§ **YOUR GOAL**
Quote the records that follow in full, leaving the pictures out.

(Dataset items)

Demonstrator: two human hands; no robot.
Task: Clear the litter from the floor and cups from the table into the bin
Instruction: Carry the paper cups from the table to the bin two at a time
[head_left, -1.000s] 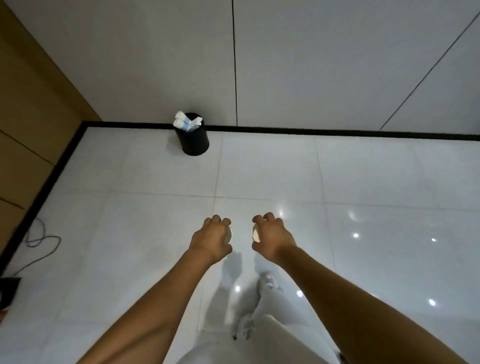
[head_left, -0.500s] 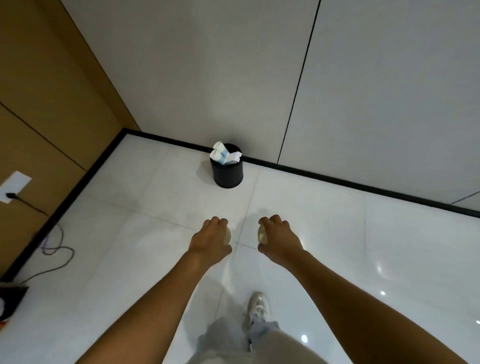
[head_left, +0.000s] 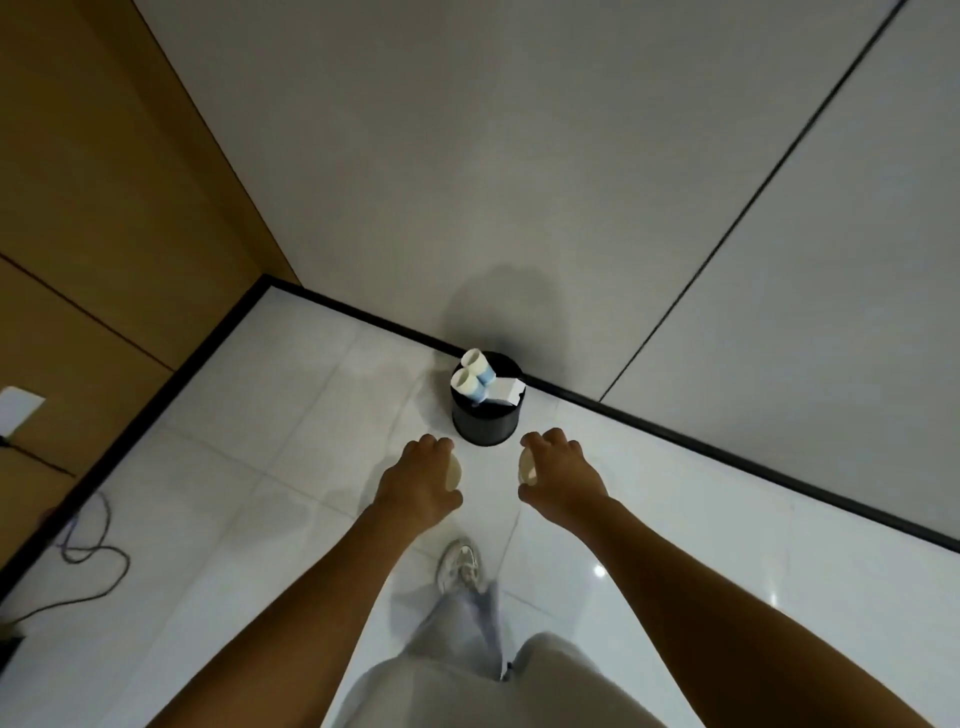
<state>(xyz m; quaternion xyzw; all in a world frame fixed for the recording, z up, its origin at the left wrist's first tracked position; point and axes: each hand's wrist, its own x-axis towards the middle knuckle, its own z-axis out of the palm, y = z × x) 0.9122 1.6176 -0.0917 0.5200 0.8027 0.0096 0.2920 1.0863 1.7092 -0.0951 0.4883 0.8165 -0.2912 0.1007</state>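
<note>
My left hand curls round a pale paper cup, of which only a sliver of the rim shows past my knuckles on the side facing the bin. My right hand grips a second pale cup the same way, its rim peeking out on the inner side between thumb and fingers. Both hands hang in the air just short of the black bin, one to each side of it, well apart from each other and not touching it.

The bin stands on the white tiled floor, close against the black skirting at the foot of the grey wall. It is already heaped: two white-and-blue paper cups lie tilted across its mouth on the side toward the wooden wall, their open ends facing me, and a folded white scrap of paper sticks up beside them, toward the other side of the rim.

Nearer to me than the bin, below my hands, my white trainer rests on the tiles, with my light grey trouser leg above it. Far off from the bin, along the brown wooden wall, a white socket plate shows at the edge of view, and a dark cable loops loosely over the floor beneath it.
</note>
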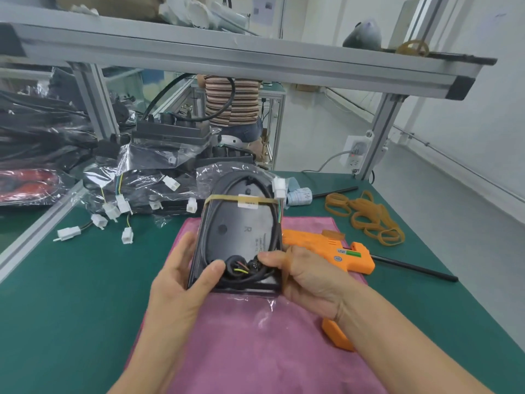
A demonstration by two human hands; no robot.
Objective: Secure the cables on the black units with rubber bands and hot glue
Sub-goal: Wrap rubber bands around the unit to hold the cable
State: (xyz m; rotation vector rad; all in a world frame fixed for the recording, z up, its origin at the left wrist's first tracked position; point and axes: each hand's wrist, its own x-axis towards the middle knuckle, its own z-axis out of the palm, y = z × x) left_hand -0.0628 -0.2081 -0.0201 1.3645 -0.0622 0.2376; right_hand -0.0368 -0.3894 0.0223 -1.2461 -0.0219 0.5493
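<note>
I hold a black unit marked "R" over a pink cloth, still in its clear bag. A black cable loops around its face, and one tan rubber band crosses its far end. My left hand grips the unit's near left edge, thumb on the coiled cable end. My right hand grips the near right corner with a second rubber band stretched over its fingers. The orange hot glue gun lies on the table behind my right hand.
A pile of bagged black units with white connectors lies at the back left. Loose rubber bands lie at the right on the green mat. A label roll, a black rod and a shelf frame post stand beyond. A person stands behind.
</note>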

§ **ANSWER TO THE PROBLEM**
Demonstrator: two human hands; no robot.
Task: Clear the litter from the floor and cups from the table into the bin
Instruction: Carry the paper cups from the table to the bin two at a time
[head_left, -1.000s] 
[head_left, -0.500s] 
[head_left, +0.000s] 
<state>(xyz m; quaternion xyzw; all in a world frame fixed for the recording, z up, its origin at the left wrist's first tracked position; point and axes: each hand's wrist, its own x-axis towards the middle knuckle, its own z-axis out of the palm, y = z × x) 0.9122 1.6176 -0.0917 0.5200 0.8027 0.0096 0.2920 1.0863 1.7092 -0.0951 0.4883 0.8165 -0.2912 0.1007</state>
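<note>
My left hand curls round a pale paper cup, of which only a sliver of the rim shows past my knuckles on the side facing the bin. My right hand grips a second pale cup the same way, its rim peeking out on the inner side between thumb and fingers. Both hands hang in the air just short of the black bin, one to each side of it, well apart from each other and not touching it.

The bin stands on the white tiled floor, close against the black skirting at the foot of the grey wall. It is already heaped: two white-and-blue paper cups lie tilted across its mouth on the side toward the wooden wall, their open ends facing me, and a folded white scrap of paper sticks up beside them, toward the other side of the rim.

Nearer to me than the bin, below my hands, my white trainer rests on the tiles, with my light grey trouser leg above it. Far off from the bin, along the brown wooden wall, a white socket plate shows at the edge of view, and a dark cable loops loosely over the floor beneath it.
</note>
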A demonstration by two human hands; no robot.
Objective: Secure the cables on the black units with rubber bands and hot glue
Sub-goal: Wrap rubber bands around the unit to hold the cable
State: (xyz m; rotation vector rad; all in a world frame fixed for the recording, z up, its origin at the left wrist's first tracked position; point and axes: each hand's wrist, its own x-axis towards the middle knuckle, its own z-axis out of the palm, y = z × x) left_hand -0.0628 -0.2081 -0.0201 1.3645 -0.0622 0.2376; right_hand -0.0368 -0.3894 0.0223 -1.2461 -0.0219 0.5493
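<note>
I hold a black unit marked "R" over a pink cloth, still in its clear bag. A black cable loops around its face, and one tan rubber band crosses its far end. My left hand grips the unit's near left edge, thumb on the coiled cable end. My right hand grips the near right corner with a second rubber band stretched over its fingers. The orange hot glue gun lies on the table behind my right hand.
A pile of bagged black units with white connectors lies at the back left. Loose rubber bands lie at the right on the green mat. A label roll, a black rod and a shelf frame post stand beyond. A person stands behind.
</note>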

Nothing else is required to finish the exercise.